Per la misurazione simultanea di 24 pozzi, viene realizzato un programma cinetico automatizzato out, che include la misurazione dello sfondo per un minuto, seguito da aggiunta e misurazione dello stimolo per 10 minuti, seguito da iniezione di scarica 150 microliter e misurazione per tre o cinque minuti. E qualsiasi scarico per l'aequorina figlia sarebbe incluso nella lettura per quantificare il calcio misurato e come controllo aggiuntivo per l'aequorina funzionale. Le letture fornite dal metodo precedente sono in unità di luce relative.
Per calcolare la concentrazione citosolica di ioni di calcio, viene utilizzata un'equazione di concentrazione precedentemente descritta data da Rental e Knight nel 2004, che è descritta nel protocollo. Le RLU ottenute dal luminometro vengono aggiunte all'equazione per calcolare la concentrazione di ioni di calcio. I valori di ioni di calcio citosolici ottenuti vengono quindi tracciati graficamente contro un controllo di tipo selvaggio per identificare i mutanti putativi di perossido di idrogeno alla risposta al calcio.
Questo è un risultato rappresentativo del protocollo mostrato. Abbiamo mostrato una linea M1 con 12 piantine individuali che sono state misurate per l'elevazione della concentrazione di ioni di calcio. La linea verde nel grafico indica l'aequorina di tipo selvaggio che è stata misurata insieme ai mutanti.
Il rosso è la media di tutte le 12 piantine, e la linea nera è una singola piantina M2 misurata per l'elevazione degli ioni di calcio. Le piantine che mostrano una risposta altamente ridotta all'applicazione di perossido di idrogeno vengono quindi salvate.
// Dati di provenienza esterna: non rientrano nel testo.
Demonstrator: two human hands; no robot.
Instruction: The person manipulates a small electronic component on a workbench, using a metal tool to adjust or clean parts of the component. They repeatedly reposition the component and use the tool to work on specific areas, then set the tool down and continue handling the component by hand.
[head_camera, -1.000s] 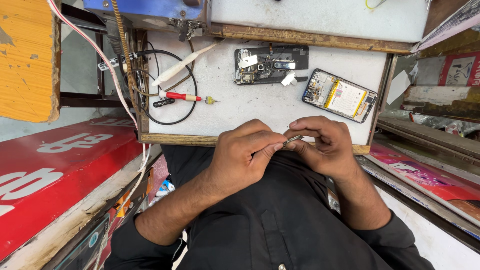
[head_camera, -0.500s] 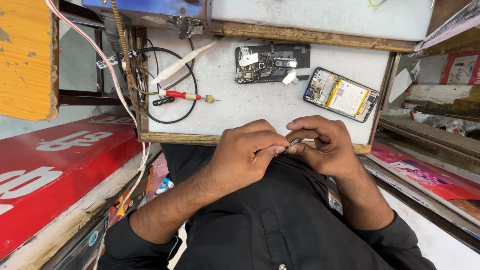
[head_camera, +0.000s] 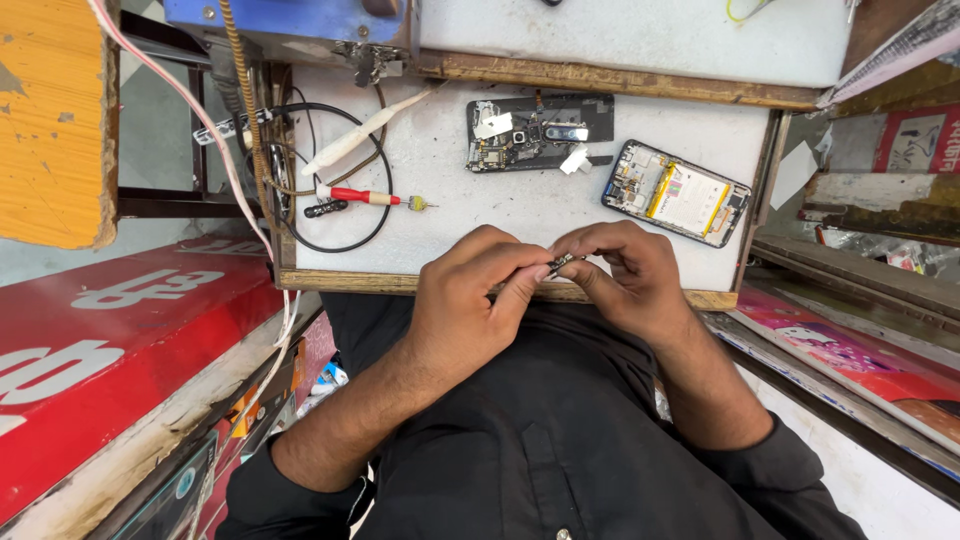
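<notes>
You pinch a tiny dark metal part (head_camera: 561, 264) between both hands at the near edge of the white work board (head_camera: 440, 215).

Your left hand (head_camera: 478, 300) and right hand (head_camera: 628, 275) meet over the board's wooden front rim, fingertips pressed together on the part; what it is cannot be told. Beyond them lie an opened phone body with a yellow-edged battery (head_camera: 676, 193), a black phone back panel (head_camera: 537, 132), and, to the left, a red-handled screwdriver (head_camera: 365, 197) inside a loop of black cable (head_camera: 335, 175).
</notes>
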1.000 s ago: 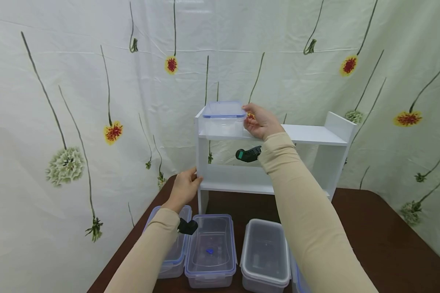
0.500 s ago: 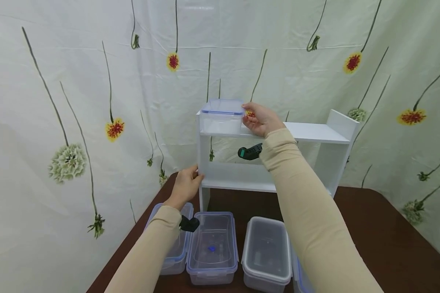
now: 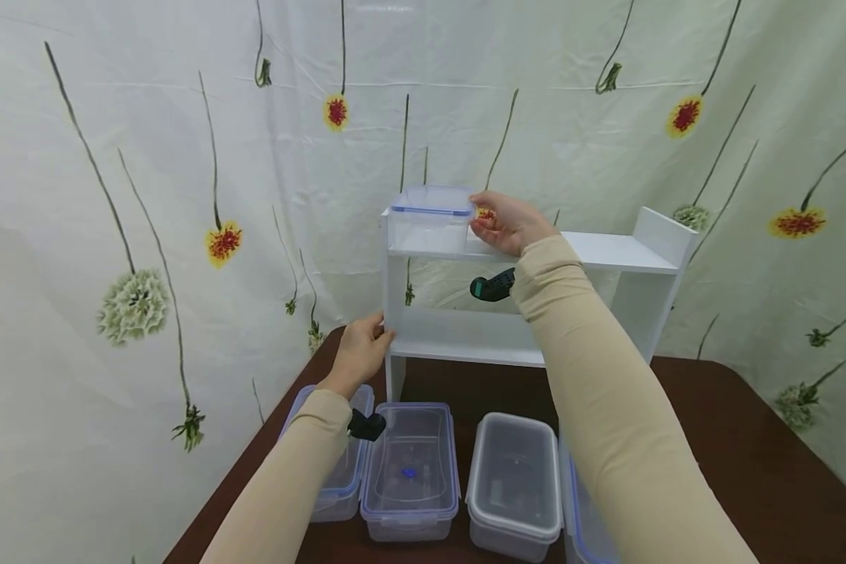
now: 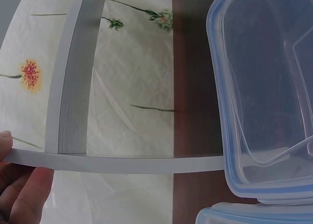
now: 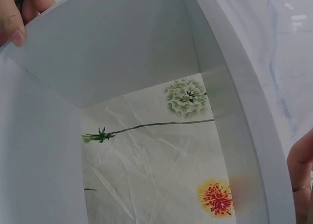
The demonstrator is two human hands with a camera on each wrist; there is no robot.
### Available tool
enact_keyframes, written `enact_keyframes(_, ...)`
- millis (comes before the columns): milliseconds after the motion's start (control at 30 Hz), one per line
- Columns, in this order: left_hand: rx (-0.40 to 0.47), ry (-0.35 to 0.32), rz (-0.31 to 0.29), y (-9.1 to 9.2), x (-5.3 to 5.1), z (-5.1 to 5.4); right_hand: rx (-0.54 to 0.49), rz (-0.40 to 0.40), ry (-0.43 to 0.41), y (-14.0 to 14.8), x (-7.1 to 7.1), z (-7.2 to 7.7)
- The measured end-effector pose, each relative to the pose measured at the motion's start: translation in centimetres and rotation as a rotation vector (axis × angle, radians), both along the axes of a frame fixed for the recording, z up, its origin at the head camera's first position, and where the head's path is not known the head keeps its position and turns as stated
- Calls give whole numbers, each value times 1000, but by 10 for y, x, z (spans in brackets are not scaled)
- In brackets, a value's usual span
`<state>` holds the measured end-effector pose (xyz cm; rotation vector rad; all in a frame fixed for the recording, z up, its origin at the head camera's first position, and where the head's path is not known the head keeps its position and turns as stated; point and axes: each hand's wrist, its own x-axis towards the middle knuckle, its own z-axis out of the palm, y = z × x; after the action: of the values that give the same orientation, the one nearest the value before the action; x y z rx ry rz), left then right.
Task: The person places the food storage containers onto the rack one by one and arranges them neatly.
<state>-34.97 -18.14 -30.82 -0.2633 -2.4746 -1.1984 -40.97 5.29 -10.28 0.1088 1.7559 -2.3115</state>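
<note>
A clear lidded food container [image 3: 430,227] with a blue-edged lid stands at the left end of the top board of a white shelf [image 3: 465,348]. My right hand [image 3: 513,223] holds the container at its right side, fingertips at the lid's corner and the other fingers curled below. Lower down, my left hand [image 3: 361,348] grips the shelf's left side panel. In the left wrist view, the thumb and fingers lie on opposite faces of that panel [image 4: 132,163]. The right wrist view shows only part of the right hand [image 5: 302,170] at its edge.
On the dark brown table [image 3: 733,439] in front of the shelf stand more lidded containers: a blue-rimmed one [image 3: 410,470], a white-rimmed one [image 3: 515,478], another at far left [image 3: 338,478], and one [image 3: 592,517] partly behind the right sleeve. A flowered cloth [image 3: 148,196] hangs behind.
The container has shifted slightly left on the top board, with the right hand still on it. The left hand keeps its place on the panel. The head view has tilted a little.
</note>
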Motion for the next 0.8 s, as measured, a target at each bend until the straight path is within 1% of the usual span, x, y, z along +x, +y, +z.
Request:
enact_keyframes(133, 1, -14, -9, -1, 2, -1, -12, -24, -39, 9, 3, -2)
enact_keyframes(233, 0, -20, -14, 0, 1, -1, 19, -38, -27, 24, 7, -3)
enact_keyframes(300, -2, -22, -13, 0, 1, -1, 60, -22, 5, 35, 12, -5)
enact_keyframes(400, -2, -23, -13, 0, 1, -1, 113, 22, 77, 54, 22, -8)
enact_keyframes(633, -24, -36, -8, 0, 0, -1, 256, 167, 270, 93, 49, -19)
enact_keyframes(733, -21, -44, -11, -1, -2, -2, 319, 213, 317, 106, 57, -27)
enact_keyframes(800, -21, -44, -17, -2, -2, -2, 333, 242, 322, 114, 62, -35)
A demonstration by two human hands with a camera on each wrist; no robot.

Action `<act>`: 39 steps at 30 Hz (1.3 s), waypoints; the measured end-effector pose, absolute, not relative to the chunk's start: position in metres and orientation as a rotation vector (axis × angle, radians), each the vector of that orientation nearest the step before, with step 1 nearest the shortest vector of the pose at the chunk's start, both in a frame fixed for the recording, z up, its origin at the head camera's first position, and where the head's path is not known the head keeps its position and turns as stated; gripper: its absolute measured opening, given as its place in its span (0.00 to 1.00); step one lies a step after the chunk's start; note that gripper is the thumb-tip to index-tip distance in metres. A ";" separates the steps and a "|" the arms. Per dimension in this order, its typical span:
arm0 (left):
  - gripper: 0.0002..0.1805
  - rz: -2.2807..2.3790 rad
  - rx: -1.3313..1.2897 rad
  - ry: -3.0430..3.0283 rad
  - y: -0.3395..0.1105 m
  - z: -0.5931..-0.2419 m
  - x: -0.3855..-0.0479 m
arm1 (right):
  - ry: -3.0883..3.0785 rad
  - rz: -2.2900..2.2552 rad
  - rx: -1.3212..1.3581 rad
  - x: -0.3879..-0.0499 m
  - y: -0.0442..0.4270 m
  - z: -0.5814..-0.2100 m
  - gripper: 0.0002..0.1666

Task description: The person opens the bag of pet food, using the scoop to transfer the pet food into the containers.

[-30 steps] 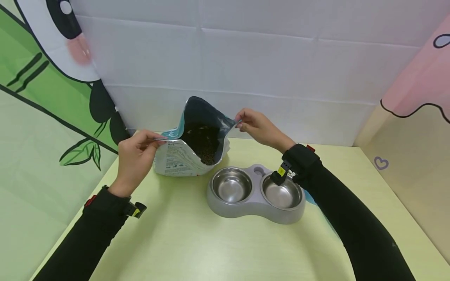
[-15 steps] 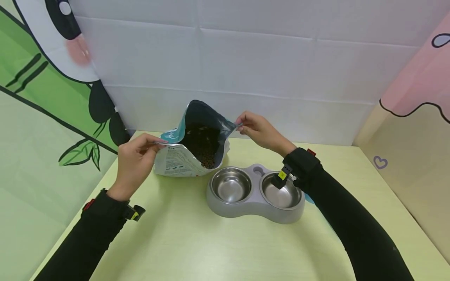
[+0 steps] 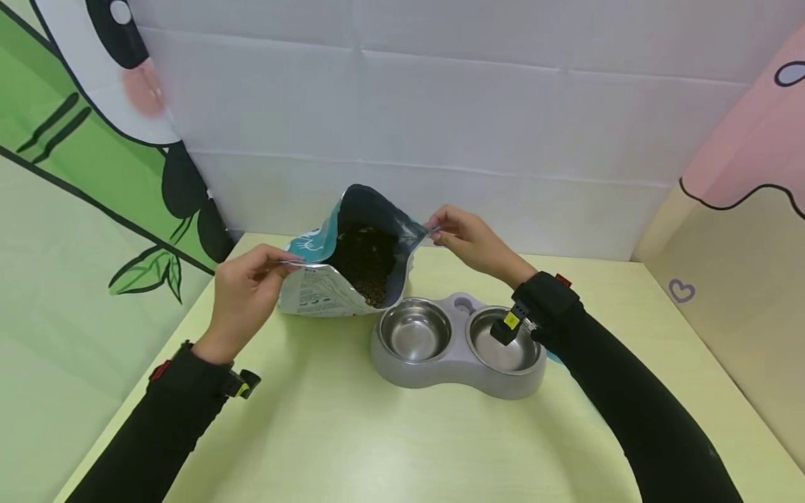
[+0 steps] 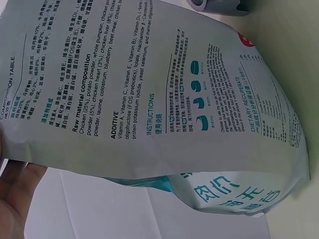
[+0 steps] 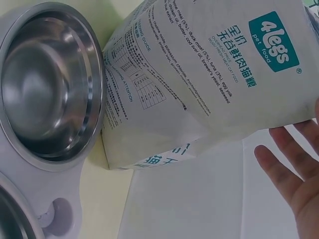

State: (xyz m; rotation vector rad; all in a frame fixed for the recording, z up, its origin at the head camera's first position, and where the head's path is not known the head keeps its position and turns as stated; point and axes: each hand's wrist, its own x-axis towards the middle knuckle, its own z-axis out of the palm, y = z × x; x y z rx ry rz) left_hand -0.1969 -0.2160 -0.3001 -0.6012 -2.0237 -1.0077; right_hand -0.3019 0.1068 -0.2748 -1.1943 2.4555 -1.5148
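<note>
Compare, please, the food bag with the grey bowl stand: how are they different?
The food bag carries print; the bowl stand looks plain grey. The left hand and right hand grip the bag; neither grips the stand. The bag has one wide mouth, the stand two metal bowls. Both have openings facing the head camera.

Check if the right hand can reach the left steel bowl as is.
Probably not without letting go: the right hand pinches a corner of the food bag. Otherwise the way looks free; the left steel bowl lies uncovered.
</note>
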 end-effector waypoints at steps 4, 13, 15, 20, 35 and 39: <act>0.10 -0.992 -0.614 -2.022 -0.214 -0.300 -0.199 | 2.442 -1.529 -1.191 -0.300 0.111 -0.275 0.10; 0.10 -0.998 -0.575 -2.021 -0.217 -0.302 -0.197 | 2.476 -1.461 -1.148 -0.284 0.149 -0.281 0.23; 0.10 -1.005 -0.573 -2.007 -0.218 -0.303 -0.197 | 2.516 -1.463 -1.061 -0.279 0.168 -0.287 0.23; 0.10 -1.025 -0.567 -1.988 -0.217 -0.303 -0.199 | 2.616 -1.442 -0.889 -0.269 0.211 -0.305 0.22; 0.10 -1.054 -0.577 -1.972 -0.216 -0.304 -0.202 | 2.811 -1.310 -0.762 -0.250 0.268 -0.335 0.22; 0.10 -1.061 -0.580 -1.983 -0.215 -0.303 -0.201 | 2.830 -1.290 -0.727 -0.246 0.274 -0.337 0.21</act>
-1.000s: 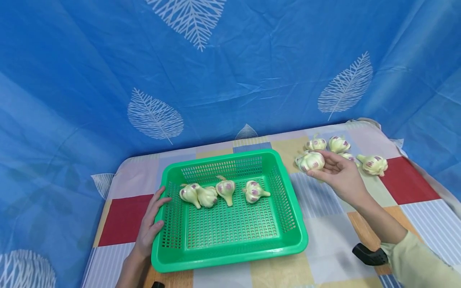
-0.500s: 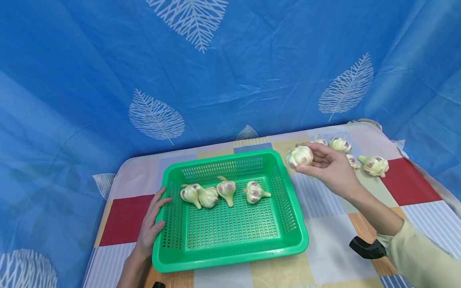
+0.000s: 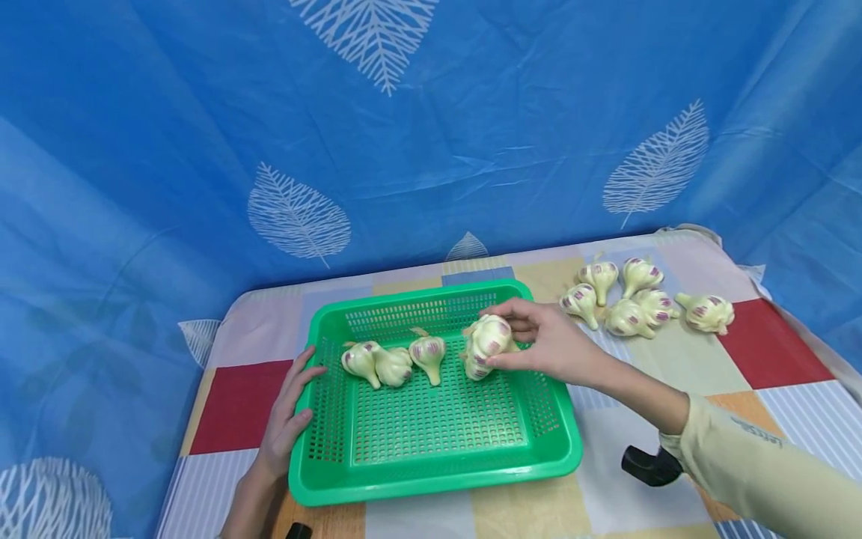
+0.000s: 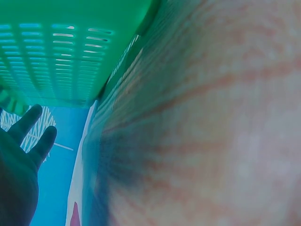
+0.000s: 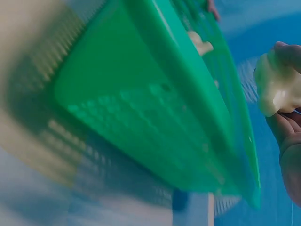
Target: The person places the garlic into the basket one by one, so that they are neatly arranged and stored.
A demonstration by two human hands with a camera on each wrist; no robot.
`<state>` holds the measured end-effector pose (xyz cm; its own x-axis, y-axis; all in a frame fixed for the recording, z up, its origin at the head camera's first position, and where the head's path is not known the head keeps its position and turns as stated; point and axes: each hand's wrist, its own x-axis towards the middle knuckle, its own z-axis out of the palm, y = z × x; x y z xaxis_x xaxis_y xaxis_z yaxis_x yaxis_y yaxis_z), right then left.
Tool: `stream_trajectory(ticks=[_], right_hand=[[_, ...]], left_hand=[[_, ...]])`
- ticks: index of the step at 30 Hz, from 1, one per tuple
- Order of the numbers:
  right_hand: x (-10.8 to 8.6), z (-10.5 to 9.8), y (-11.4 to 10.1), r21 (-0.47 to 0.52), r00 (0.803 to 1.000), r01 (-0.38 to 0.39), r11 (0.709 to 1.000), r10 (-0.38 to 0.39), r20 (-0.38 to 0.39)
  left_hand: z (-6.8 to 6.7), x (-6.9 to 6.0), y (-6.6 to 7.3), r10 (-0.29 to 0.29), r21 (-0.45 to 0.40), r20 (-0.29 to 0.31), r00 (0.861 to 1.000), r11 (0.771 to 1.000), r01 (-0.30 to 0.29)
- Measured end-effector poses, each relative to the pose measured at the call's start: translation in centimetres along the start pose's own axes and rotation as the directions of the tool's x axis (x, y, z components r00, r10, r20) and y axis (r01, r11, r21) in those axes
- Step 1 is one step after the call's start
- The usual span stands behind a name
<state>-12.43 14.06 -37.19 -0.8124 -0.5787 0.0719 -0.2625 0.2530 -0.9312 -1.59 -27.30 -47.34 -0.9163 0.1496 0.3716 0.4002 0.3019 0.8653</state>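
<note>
My right hand [image 3: 559,346] pinches a garlic bulb [image 3: 494,333] between thumb and fingers, over the right part of a green plastic basket [image 3: 431,490]. That bulb partly hides another garlic bulb [image 3: 477,368] in the basket. In the right wrist view the held bulb [image 5: 277,89] is up beyond the basket's rim. Toward the left inside the basket lie more bulbs, one garlic bulb [image 3: 427,354] standing a little apart from a touching pair [image 3: 393,367]. At the basket's left rim rests my left hand [image 3: 286,412], fingers extended; the left wrist view shows its fingers [image 4: 42,146] spread beside the basket wall.
Several loose garlic bulbs [image 3: 626,318] lie grouped on the patchwork tablecloth [image 3: 606,442] right of the basket, one bulb [image 3: 707,313] farther right. A blue curtain [image 3: 431,165] with white leaves hangs behind the table. A black device [image 3: 652,466] sits at my right forearm.
My right hand has carried the garlic bulb leftward from the loose group to over the basket. The left hand has stayed at the rim, and the bulbs in the basket have not moved.
</note>
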Motion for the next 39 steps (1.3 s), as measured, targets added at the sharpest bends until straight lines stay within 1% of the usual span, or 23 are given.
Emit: stream_trajectory(ticks=[2, 5, 7, 9, 12, 13, 15, 17, 19, 24, 27, 29, 31, 33, 35, 39], right_hand=[[0.5, 1.1, 0.0, 0.000, 0.998, 0.014, 1.000, -0.014, 0.055], [1.1, 2.9, -0.2, 0.019, 0.988, 0.020, 1.000, -0.022, 0.150], [1.5, 4.1, -0.4, 0.018, 0.977, 0.019, 1.000, -0.022, 0.210], [2.1, 5.4, -0.7, 0.007, 0.962, 0.024, 1.000, -0.025, 0.274], [2.9, 6.9, -1.3, -0.045, 0.941, 0.061, 0.997, -0.043, 0.337], [3.3, 7.3, -1.4, -0.075, 0.934, 0.087, 0.993, -0.055, 0.353], [3.9, 8.1, -1.8, -0.152, 0.922, 0.151, 0.977, -0.084, 0.377], [4.5, 8.9, -2.0, -0.219, 0.910, 0.211, 0.953, -0.110, 0.400], [5.2, 9.7, -2.0, -0.257, 0.897, 0.256, 0.932, -0.130, 0.422], [6.7, 12.1, -1.3, -0.246, 0.861, 0.278, 0.928, -0.128, 0.492], [7.4, 13.4, -0.9, -0.268, 0.836, 0.302, 0.915, -0.119, 0.536], [7.8, 14.3, -0.5, -0.287, 0.826, 0.327, 0.900, -0.124, 0.550], [8.1, 15.1, 0.0, -0.312, 0.825, 0.342, 0.886, -0.124, 0.551], [8.4, 15.6, 0.5, -0.330, 0.830, 0.347, 0.878, -0.124, 0.543], [8.6, 16.0, 1.1, -0.340, 0.840, 0.340, 0.877, -0.121, 0.529], [9.0, 16.4, 1.6, -0.337, 0.861, 0.313, 0.888, -0.116, 0.495]], left_hand=[[0.0, 0.0, -0.1, 0.007, 0.003, 0.000, 1.000, 1.000, -0.007], [0.0, 0.0, -0.1, 0.013, 0.008, 0.002, 1.000, 1.000, -0.013], [0.0, 0.0, -0.1, 0.015, 0.014, 0.002, 1.000, 1.000, -0.016], [-0.1, 0.0, -0.1, 0.009, 0.015, -0.002, 1.000, 1.000, -0.009], [-0.2, 0.1, 0.0, 0.003, 0.015, -0.006, 1.000, 1.000, -0.003], [-0.2, 0.1, 0.1, 0.000, 0.013, -0.008, 1.000, 1.000, 0.000], [-0.2, 0.0, 0.1, 0.003, 0.010, -0.011, 1.000, 1.000, -0.003], [-0.1, 0.0, 0.1, 0.007, 0.010, -0.012, 1.000, 1.000, -0.007], [0.0, -0.1, 0.1, 0.005, 0.009, -0.013, 1.000, 1.000, -0.005], [0.1, 0.0, 0.0, -0.010, 0.009, -0.017, 1.000, 1.000, 0.010], [0.2, 0.0, -0.1, -0.008, 0.015, -0.021, 1.000, 1.000, 0.008], [0.2, 0.0, -0.1, -0.001, 0.019, -0.024, 1.000, 1.000, 0.002], [0.2, 0.0, -0.1, 0.010, 0.022, -0.025, 1.000, 1.000, -0.009], [0.2, 0.1, -0.1, 0.016, 0.020, -0.021, 1.000, 1.000, -0.016], [0.1, 0.1, -0.1, 0.022, 0.016, -0.017, 1.000, 1.000, -0.022], [-0.1, 0.2, 0.0, 0.028, 0.006, -0.010, 1.000, 1.000, -0.028]])
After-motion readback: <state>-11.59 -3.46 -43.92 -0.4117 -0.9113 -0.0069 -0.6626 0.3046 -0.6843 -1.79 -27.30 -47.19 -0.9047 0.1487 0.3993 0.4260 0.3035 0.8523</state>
I mutanti salvati vengono quindi riconfermati nella generazione successiva, seguiti da una mappatura per identificare i geni causali.
Si dovrebbe prestare attenzione quando si utilizza lo SME come mutageno poiché è cancerogeno. Gli ingranaggi protettivi devono essere indossati in ogni momento e qualsiasi fuoriuscita effettuata deve essere trattata con buone pratiche di laboratorio. Inoltre, quando si fa una raccolta di semi a base di pedigree, le singole piante dovrebbero essere raccolte con la massima cura in modo che non vi sia alcuna miscelazione di semi in nessuna fase.
Questo aiuterà a tornare indietro e rintracciare la pianta madre, che è la pianta mutante omozigota. Inoltre, poiché questo metodo non introduce alcuna distorsione o ipotesi precedenti nel metodo di screening, può essere utilizzato per una o più condizioni per identificare un fenotipo di interesse. Inoltre, più geni indipendenti potrebbero anche essere identificati usando lo stesso protocollo.
Il protocollo è facile da usare poiché con il piccolo dosaggio, un numero enorme di piante può essere mutagenizzato. Questo enorme numero di piante mutanti può essere utilizzato per diverse popolazioni e per diverse condizioni e per identificare diversi geni. Una perdita parziale di funzione, una funzione alterata, una completa perdita di funzione, o anche funzione genica costitutiva possono essere identificate attraverso questo metodo.
La mappatura dovrebbe essere un compito semplice dato l'avanzamento delle tecnologie di mappatura negli scenari correnti. Un sistema di mappatura basato su de novo, un plottaggio razziale basato sull'SNP e molti altri possono essere usati per identificare il gene causale che causa il fenotipo di interesse. Data l'applicabilità di questo metodo, può essere utilizzato non solo sugli impianti modello Arabidopsis, ma anche su altre piante modello a condizione che sia possibile stabilire un fenotipo di lettura degli interessi.